An illustrated booklet was likewise published. Nutley gave him a copy. “This quite unique sixteenth century residence”; “the most original panelling and plaster-work”; “the moat and contemporary out-buildings”; “the old-world garden” – Chase fluttered over the pages, and rage seized him by the throat. “Nicely got up, don’t you think?” Nutley said complacently.
Chase took the booklet away with him, up into the gallery. He always liked the gallery, because it was long, low, deserted, and so glowingly ornate; and more peaceful than any of the other rooms in the whole peaceful house. When he went there with the booklet in his hand that evening, he sat quite still for a time while the hush that his entrance had disturbed settled down again upon the room and its occupant. A latticed rectangle of deep gold lay across the boards, the last sunlight of the day. Chase turned over the leaves of the book. “The Oak Parlour, an apartment 20 ft. by 25 ft., partially panelled in linen-fold in a state of the finest preservation,” was that his library? it couldn’t be, so accurate, so precise? Why, the room was living! Through the windows one saw up the garden, and saw the peacocks perched on the low wall, one heard their cry as they flew up into the cedars for the night; and in the evening, in that room, the fir-cones crackled on the hearth, the dry wood kindled, and the room began to smell ever so slightly of the clean, acrid wood-smoke that never quite left it, but remained clinging even when the next day the windows were open and the warm breeze fanned into the room. He had known all that about it, although he hadn’t known it was twenty foot by twenty-five. He hadn’t known that the panelling against which he had been accustomed to set his bowl of coral tulips was called linen-fold.
He was an ignorant fellow; he hadn’t known; he didn’t know anything even now; the sooner he went back to Wolverhampton the better.
He turned over another page of the booklet. “The Great Staircase and Armorial Window, (cir. 1584) with coats-of-arms of the families of Chase, Dacre, Medlicott, and Cullinbroke,” – the window whose gaudiness always seemed to attract a peacock to parade in rivalry on the outer ledge, like the first day he had come to Blackboys; but why had they given everything such high-sounding names? The “Great Staircase,” for instance; it was never called that, but only “the staircase,” nor was it particularly great, only wide and polished and leisurely. He supposed Nutley was responsible, o
r was it Farebrother? Farebrother who was so kindly, and might have wanted to salve Chase’s feelings by appealing to his vanity through the splendour of his property?
What a fool he was; of course, neither Nutley nor Farebrother gave a thought to his feelings, but only to the expediency of selling the house.
He turned the pages further. “The Long Gallery,” – here, at least, they had not tried to improve upon the usual name – ”a spacious apartment running the whole length of the upper floor, 100 ft. by 30 ft. wide, sumptuously ornamented in the Italian style of the sixteenth century, with mullioned heraldic windows, overmantel of sculptured marble, rich plastered ceiling,” here he raised his eyes and let them stray down the length of the gallery; the rectangle of sunlight had grown deeper and more luminous; the blocks of shadow in the corners had spread, the velvet chairs against the tapestry had merged and become yet more fruity; they were like split figs, like plums, like ripe mulberries; the colour of the room was as luxuriant as the spilling out of a cornucopia.

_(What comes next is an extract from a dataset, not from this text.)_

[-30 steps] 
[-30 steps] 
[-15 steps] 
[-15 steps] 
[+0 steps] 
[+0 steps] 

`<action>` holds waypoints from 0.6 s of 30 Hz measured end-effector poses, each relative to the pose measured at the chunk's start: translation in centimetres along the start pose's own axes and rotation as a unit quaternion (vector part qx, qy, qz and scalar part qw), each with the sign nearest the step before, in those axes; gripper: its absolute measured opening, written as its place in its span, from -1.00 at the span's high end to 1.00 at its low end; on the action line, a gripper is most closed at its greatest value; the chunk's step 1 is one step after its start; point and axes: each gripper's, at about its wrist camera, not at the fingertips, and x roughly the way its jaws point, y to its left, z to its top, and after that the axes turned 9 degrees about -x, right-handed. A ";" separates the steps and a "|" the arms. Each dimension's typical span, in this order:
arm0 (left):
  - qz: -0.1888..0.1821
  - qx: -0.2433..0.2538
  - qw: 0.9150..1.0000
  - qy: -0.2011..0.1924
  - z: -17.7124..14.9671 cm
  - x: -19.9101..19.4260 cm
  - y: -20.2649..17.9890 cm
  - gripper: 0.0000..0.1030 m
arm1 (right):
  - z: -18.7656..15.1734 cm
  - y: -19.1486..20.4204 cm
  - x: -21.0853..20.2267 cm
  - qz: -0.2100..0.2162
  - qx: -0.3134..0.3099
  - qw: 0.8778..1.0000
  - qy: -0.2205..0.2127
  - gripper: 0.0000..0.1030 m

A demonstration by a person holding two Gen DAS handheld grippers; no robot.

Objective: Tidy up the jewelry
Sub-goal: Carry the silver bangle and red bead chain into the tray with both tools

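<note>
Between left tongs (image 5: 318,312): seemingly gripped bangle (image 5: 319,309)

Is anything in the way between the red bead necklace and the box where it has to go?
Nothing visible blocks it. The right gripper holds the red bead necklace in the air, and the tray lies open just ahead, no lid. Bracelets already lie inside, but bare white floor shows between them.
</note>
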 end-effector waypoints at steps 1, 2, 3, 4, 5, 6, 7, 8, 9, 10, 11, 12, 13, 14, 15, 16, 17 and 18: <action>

Chase became aware that Fortune was standing beside him.
“Mr. Nutley asked me to tell you, sir, that he couldn’t wait any longer, but that he’ll be here again to-morrow.”
Chase blushed and stammered, as he always did when someone took him by surprise, and as he more particularly did when that someone happened to be one of his own servants. Then he saw tears standing in the old butler’s eyes. He thought angrily to himself that the man was as soft-hearted as an old woman.
“Seen this little book, Fortune?” he inquired, holding it out towards him.
“Oh, sir!” exclaimed the butler, turning aside.
“Well, what’s the matter? What’s the matter?” said Chase, in his most irritable tone.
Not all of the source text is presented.